Piano Concerto No. 3 in C Minor Op. 37
Concerto for Violin, Violoncello & Piano, 'Triple concerto', Op. 56

Barry Douglas   piano & direction
Camerata Ireland
Chee-Yun   violin
Andrés Díaz   'cello

Satirino records SR073 - released on 9th November 2007

Recorded at 
The Mahoney Hall, The Helix, Dublin . 8 & 9 v 2007
Piano
Steinway
Recording Producer
Michael Haas
Balance engineer
Koichiro Hattori
Assistant balance engineer
Sebastian Schubert
Postproduction & Editing
Simon Fox-Gál & Sebastian Schubert
Design
le monde est petit
Images
'Wall on Cliffs of Moher ’ © Alen MacWeeney / CORBIS
Camerata Ireland - Eugene Langan www.eugenelangan.com
Barry Douglas - Mark Harrison

Press reviews

'Douglas concentrates on both beauty of tone and modesty of ensemble in these two Beethoven staples; rarely does he permit the Steinway to intrude onto the ensemble mix as to throw the dynamic weight entirely upon his own part. Balanced phrases mark the C minor concerto conception, a liquid articulation that dances delicately while offering Beethoven's towering sense of lyrical drama. Douglas saves his natural vulcanism for the first movement cadenza.'
Gary Lemco, Audiophile Audition 

'The most successful of the series, Concerto N°3, is delightfully assertive.... the Triple Concerto is exemplary.  The impeccable piano playing of Barry Douglas retains the charm that has been evident for many years.  His musicianship and his intelligent interpretations are in stark contrast to the horrors that we have had to endure recently.'  [Grimaud, Pletnev, Mustonen]
Etienne Moreau, Diapason, février 2008

Liner Note

Piano Concerto No. 3 in C Minor Op. 37
Allegro con brio
Largo
Rondo: Allegro
 

For those interested in the nature of genius, Beethoven left a rich resource of paper-trails. Not only were there working manuscripts but also sketchbooks, notebooks and letters, not to mention the lively testimonies of several contemporaries who heard the composer premiere the piece.

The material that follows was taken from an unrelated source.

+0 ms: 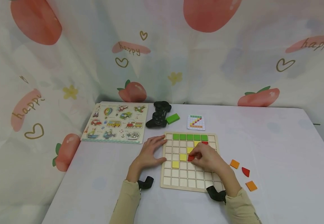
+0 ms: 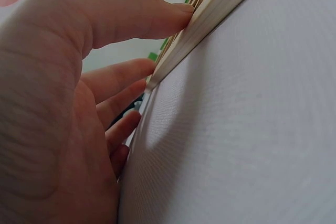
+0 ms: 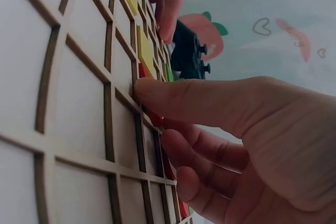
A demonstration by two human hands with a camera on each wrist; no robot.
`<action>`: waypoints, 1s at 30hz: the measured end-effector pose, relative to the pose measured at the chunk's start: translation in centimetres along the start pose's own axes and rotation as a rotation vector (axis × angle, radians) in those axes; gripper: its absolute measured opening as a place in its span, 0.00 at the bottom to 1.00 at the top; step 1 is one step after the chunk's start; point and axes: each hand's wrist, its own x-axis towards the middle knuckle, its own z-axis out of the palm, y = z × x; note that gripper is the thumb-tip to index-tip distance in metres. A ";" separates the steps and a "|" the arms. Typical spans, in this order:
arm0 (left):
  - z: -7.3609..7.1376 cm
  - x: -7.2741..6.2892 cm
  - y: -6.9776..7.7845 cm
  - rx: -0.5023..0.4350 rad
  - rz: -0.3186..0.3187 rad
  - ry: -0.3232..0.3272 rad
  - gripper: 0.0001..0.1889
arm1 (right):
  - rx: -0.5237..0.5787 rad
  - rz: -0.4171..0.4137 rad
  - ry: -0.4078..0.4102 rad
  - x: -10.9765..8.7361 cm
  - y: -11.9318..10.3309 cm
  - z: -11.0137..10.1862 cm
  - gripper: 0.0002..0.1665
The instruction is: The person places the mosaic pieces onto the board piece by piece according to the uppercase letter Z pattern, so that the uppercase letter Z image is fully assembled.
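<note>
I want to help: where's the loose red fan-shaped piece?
In the head view, the loose red piece lies on the white tabletop, right of the pale wooden grid board, between two orange square pieces.

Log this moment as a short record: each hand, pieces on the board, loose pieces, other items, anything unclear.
Left hand: thumb and fingers at the left edge of the grid board
Right hand: pinches a red piece at the grid
On board: five green pieces along the far row; yellow pieces on a diagonal; red near the far right
Loose, right of board: two orange squares, one red curved-edge piece
Beyond board: printed card, green block, black controller
Far left: picture puzzle
Unclear: whether the pinched piece is fully seated
</note>
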 end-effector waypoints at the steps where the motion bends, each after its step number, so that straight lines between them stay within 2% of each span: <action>1: 0.0 0.0 0.0 -0.001 0.002 -0.001 0.39 | 0.001 -0.009 0.006 0.0 0.0 0.0 0.10; 8: 0.0 0.0 0.2 0.010 0.003 -0.007 0.40 | 0.020 -0.094 0.033 0.1 0.4 0.3 0.12; 12: 0.0 0.1 0.1 0.008 0.008 0.002 0.39 | 0.031 -0.086 0.038 0.0 0.9 -0.3 0.13; 19: 0.1 0.3 -0.2 0.023 0.006 -0.008 0.40 | 0.074 0.083 0.091 -1.4 2.5 -3.5 0.15; 24: 0.0 0.2 -0.3 0.016 -0.001 -0.005 0.40 | 0.057 0.174 0.087 -2.8 3.9 -5.8 0.16; 30: 0.0 0.1 -0.1 0.015 0.004 -0.005 0.40 | 0.006 0.261 0.086 -5.7 5.8 -7.1 0.18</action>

A 1796 notebook contains revealing evidence of its first seeds: there’s a remark about a C minor concerto having a ‘kettledrum at the cadenza’. Few who know the piece will not instantly remember the moment: downward arpeggios on the piano are quietly, surprisingly and beautifully accompanied by the opening theme played only on two kettledrums. This magical effect is just one of the many surprises that Beethoven delighted in at this most fertile stage of his career, in this case a colouristic rather than a formal one.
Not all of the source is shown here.